Prompt: Every line of the data that contains the string "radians" must be copied.

·····

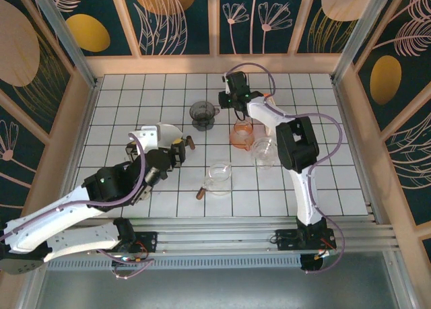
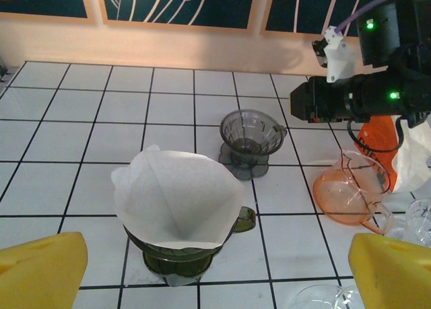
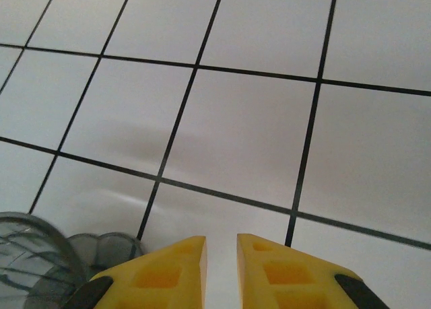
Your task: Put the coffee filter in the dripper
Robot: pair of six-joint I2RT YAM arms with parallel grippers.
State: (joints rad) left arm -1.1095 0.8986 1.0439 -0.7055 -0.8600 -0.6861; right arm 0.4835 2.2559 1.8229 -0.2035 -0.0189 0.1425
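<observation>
A white paper coffee filter sits open inside a dark green dripper on the tiled table. My left gripper is just in front of it and spread wide open, with one yellow fingertip at each bottom corner; neither touches the filter. From above, the filter lies at the left gripper. A second, grey dripper stands empty behind. My right gripper hovers over bare tiles by that grey dripper, its jaws a narrow gap apart with nothing between them.
An orange glass pitcher stands right of the grey dripper, under the right arm. A clear cup and a clear pitcher sit mid-table, with a small brown object beside them. Wooden walls ring the table.
</observation>
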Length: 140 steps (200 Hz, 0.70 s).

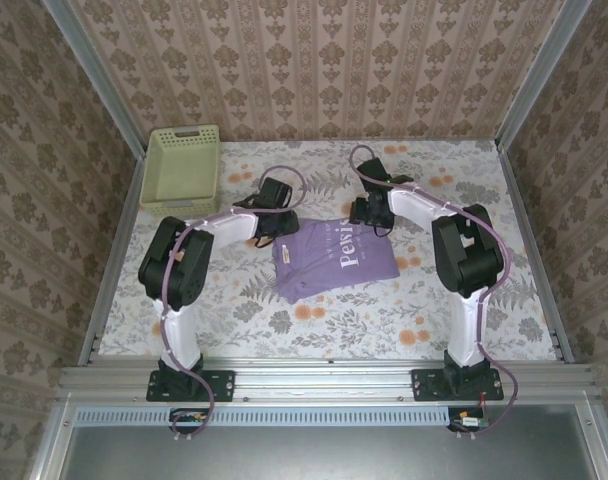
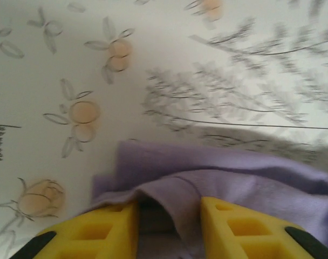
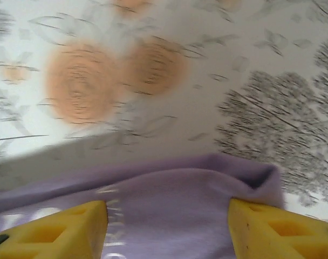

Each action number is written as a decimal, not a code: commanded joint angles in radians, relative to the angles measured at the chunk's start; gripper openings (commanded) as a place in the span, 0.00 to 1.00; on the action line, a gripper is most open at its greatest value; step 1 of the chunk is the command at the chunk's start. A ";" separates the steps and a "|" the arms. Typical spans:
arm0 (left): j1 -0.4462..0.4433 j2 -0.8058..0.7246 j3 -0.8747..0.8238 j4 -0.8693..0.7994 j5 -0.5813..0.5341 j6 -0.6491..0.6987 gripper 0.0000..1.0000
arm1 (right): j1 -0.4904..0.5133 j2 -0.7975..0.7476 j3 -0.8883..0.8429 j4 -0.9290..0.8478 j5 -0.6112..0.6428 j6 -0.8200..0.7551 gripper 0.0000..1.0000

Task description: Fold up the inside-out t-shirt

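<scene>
The inside-out t-shirt [image 1: 334,258] lies folded into a compact lavender rectangle in the middle of the table, white lettering facing up. My left gripper [image 1: 267,238] is low at its far left corner. In the left wrist view the yellow fingers [image 2: 113,226] stand apart with a loose fold of the shirt [image 2: 250,183] draped between them, resting against the right finger; that gripper [image 2: 169,208] is open. My right gripper [image 1: 367,212] is at the far right corner. Its jaws [image 3: 168,210] are wide open over the shirt's edge [image 3: 180,183], with nothing pinched.
A pale green plastic basket [image 1: 181,165] stands at the back left corner of the floral tablecloth [image 1: 464,310]. Patterned walls close in the left, right and far sides. Bare cloth lies in front of the shirt and to both sides.
</scene>
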 commanded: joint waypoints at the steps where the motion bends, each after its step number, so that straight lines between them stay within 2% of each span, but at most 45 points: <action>1: 0.033 0.031 0.041 -0.003 0.032 0.020 0.31 | -0.051 -0.023 -0.097 -0.002 0.002 0.060 0.62; 37: 0.037 0.120 0.125 0.002 0.095 0.062 0.29 | -0.058 -0.142 -0.289 0.118 -0.051 0.120 0.62; 52: 0.033 0.176 0.206 -0.009 0.153 0.096 0.28 | -0.050 -0.196 -0.368 0.152 -0.071 0.163 0.62; 104: -0.011 0.340 0.485 -0.082 0.239 0.163 0.28 | 0.031 -0.490 -0.726 0.314 -0.055 0.389 0.65; 120: -0.026 0.350 0.573 -0.164 0.241 0.188 0.29 | 0.054 -0.562 -0.745 0.284 -0.049 0.376 0.67; 140: -0.031 0.275 0.600 -0.275 0.200 0.205 0.37 | 0.051 -0.619 -0.669 0.153 0.015 0.272 0.72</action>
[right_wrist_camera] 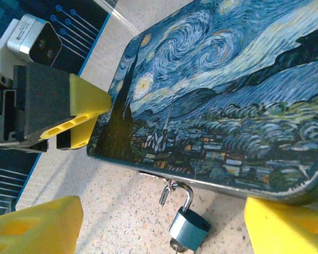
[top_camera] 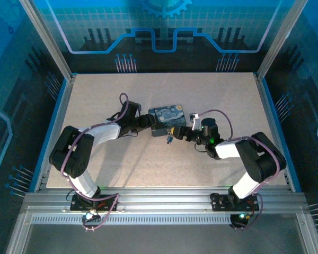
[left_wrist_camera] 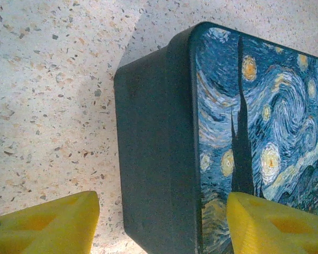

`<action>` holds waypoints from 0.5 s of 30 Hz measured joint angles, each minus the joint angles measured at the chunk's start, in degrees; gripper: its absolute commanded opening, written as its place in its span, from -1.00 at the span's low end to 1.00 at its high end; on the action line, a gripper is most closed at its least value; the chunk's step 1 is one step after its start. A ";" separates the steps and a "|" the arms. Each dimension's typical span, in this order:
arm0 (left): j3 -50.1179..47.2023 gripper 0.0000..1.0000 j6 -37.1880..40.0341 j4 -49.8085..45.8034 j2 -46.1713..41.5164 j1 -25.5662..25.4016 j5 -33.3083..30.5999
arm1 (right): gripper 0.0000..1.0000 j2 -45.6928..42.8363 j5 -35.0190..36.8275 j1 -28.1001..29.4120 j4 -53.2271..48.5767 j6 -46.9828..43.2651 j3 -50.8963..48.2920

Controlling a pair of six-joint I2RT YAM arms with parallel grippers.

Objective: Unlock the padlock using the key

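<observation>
Two robot arms reach in from the near edge of a speckled pale table and meet at a dark blue box printed with a swirling starry night, which sits near the middle of the table.

At the box's near side lies the padlock, a small bluish-grey metal lock. Its curved shackle is hooked through a small metal loop on the box's near edge. The lock's body rests tilted on the table, just beside the box.

From the right, the right gripper hovers low over the table on the near side of the box. Its yellow fingers are spread wide, released and grasping nothing. The padlock lies between them, apart from both.

At the left end of the box, the left gripper has its jaws apart. One yellow finger sits over bare table, clear of the box's dark side wall. The other is over the printed lid. The box's corner lies between them, and the jaws are not clenched on it.
</observation>
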 measured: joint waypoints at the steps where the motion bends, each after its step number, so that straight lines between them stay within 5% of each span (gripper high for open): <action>1: -0.31 0.27 -0.02 0.50 0.00 -0.02 0.09 | 0.61 0.96 -0.61 -0.37 0.46 -0.09 0.63; 15: -3.17 0.26 -1.31 4.96 -0.81 -1.33 -0.17 | 0.47 3.02 -6.78 -4.24 3.61 -2.12 0.68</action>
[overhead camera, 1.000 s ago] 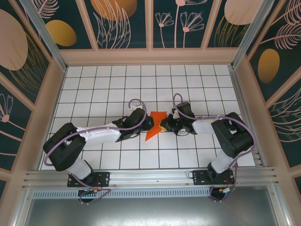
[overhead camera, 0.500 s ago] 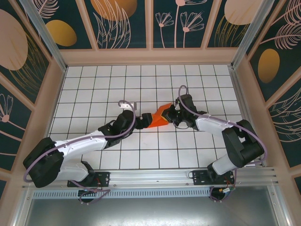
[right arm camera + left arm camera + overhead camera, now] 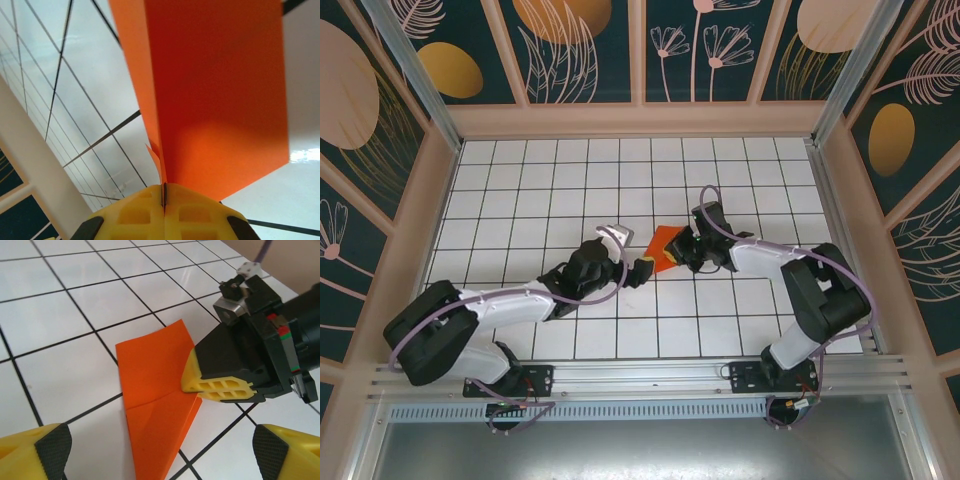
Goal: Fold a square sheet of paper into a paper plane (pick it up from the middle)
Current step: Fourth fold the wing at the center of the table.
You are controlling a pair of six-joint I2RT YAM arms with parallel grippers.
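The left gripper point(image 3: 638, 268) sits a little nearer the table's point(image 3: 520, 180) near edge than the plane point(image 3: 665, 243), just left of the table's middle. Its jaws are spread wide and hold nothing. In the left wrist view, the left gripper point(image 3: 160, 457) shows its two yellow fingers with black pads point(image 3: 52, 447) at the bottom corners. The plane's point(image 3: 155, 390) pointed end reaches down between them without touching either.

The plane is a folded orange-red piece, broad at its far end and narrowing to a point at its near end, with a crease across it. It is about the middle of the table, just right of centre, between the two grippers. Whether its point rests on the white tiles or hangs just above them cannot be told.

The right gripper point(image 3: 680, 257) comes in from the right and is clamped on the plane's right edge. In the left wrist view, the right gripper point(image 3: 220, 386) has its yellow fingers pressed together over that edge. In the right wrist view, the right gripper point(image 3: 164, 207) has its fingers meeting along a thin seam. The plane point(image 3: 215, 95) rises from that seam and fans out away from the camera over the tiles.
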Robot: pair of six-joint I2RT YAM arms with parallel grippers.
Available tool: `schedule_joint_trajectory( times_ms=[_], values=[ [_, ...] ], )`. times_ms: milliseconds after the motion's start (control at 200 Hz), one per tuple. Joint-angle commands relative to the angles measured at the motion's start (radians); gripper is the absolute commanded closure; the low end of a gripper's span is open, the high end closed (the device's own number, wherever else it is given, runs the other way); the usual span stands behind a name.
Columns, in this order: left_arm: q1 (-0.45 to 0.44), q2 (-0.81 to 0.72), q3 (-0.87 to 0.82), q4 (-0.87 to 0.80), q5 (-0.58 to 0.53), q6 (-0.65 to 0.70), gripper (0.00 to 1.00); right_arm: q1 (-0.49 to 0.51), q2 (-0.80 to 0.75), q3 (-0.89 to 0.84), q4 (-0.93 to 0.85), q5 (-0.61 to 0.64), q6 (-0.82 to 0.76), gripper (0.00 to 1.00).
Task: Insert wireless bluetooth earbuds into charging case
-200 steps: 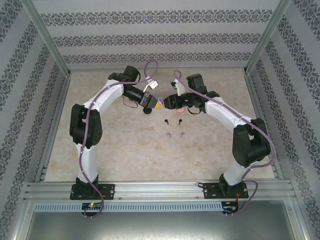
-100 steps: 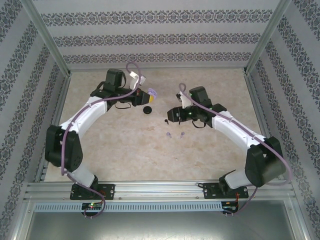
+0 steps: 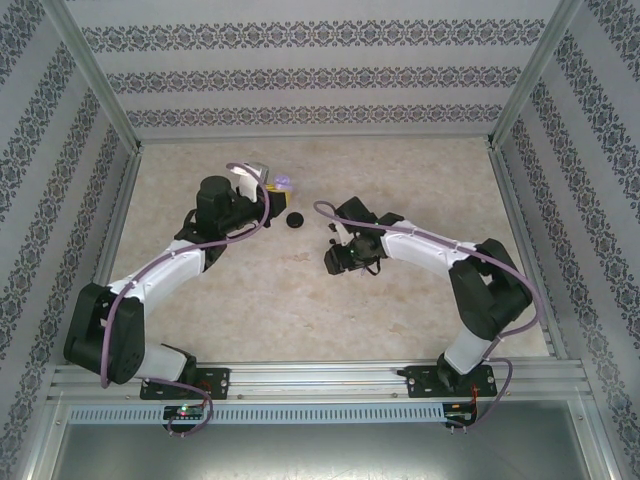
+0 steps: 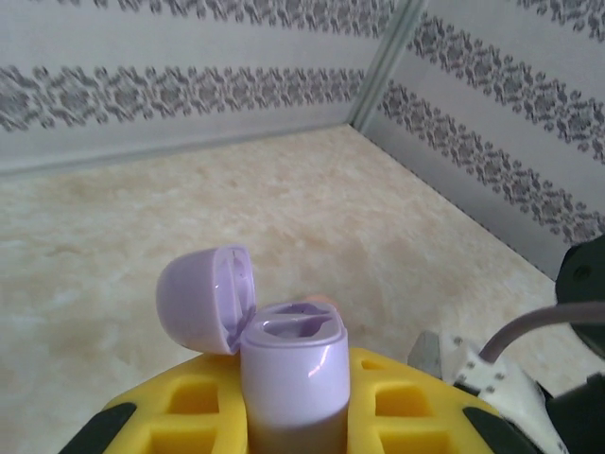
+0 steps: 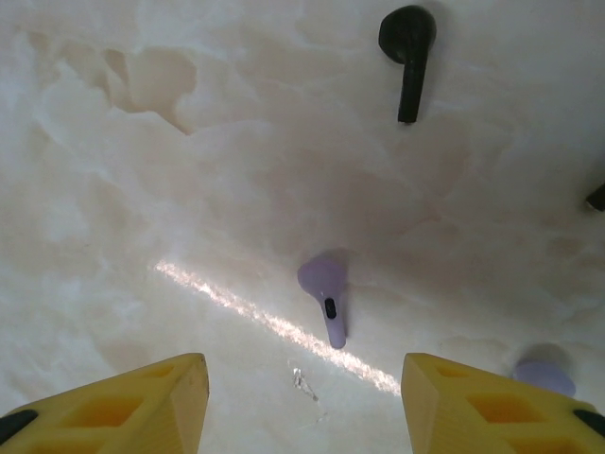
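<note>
1 lilac earbud (image 5: 543, 375) half behind a yellow finger (image 5: 501, 407), 1 black earbud (image 5: 597, 197) mostly off-frame

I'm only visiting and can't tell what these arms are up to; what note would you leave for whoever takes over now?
Left gripper: shut on the lilac case, lid open, sockets look empty.
Right gripper: open, above a lilac earbud lying on the table.
Second lilac earbud and a black earbud lie nearby; the black case sits on the table.
Done: lilac case held open. Left: pick up and seat the lilac earbuds.
</note>
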Motion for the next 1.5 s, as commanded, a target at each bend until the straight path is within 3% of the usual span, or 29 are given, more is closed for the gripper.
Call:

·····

Output below:
Each action number is written as a decimal, not a code: commanded joint angles in radians, relative to the angles measured at the chunk's start; gripper openings (commanded) as a place in the span, 0.00 to 1.00; on the action line, a gripper is most open at its greatest value; step 1 of the chunk is the command at the chunk's start. A ";" separates the steps and a "|" the arms. Typical spans:
Available tool: `schedule_joint_trajectory( times_ms=[_], values=[ [_, ...] ], )`. times_ms: milliseconds after the motion's start (control at 200 Hz), one per tuple. Joint-angle commands relative to the angles measured at the motion's start (radians); gripper is the absolute commanded closure; the low end of a gripper's span is open, the high end closed (the device's own number, wherever else it is given, runs the other way); the usual span stands behind a name.

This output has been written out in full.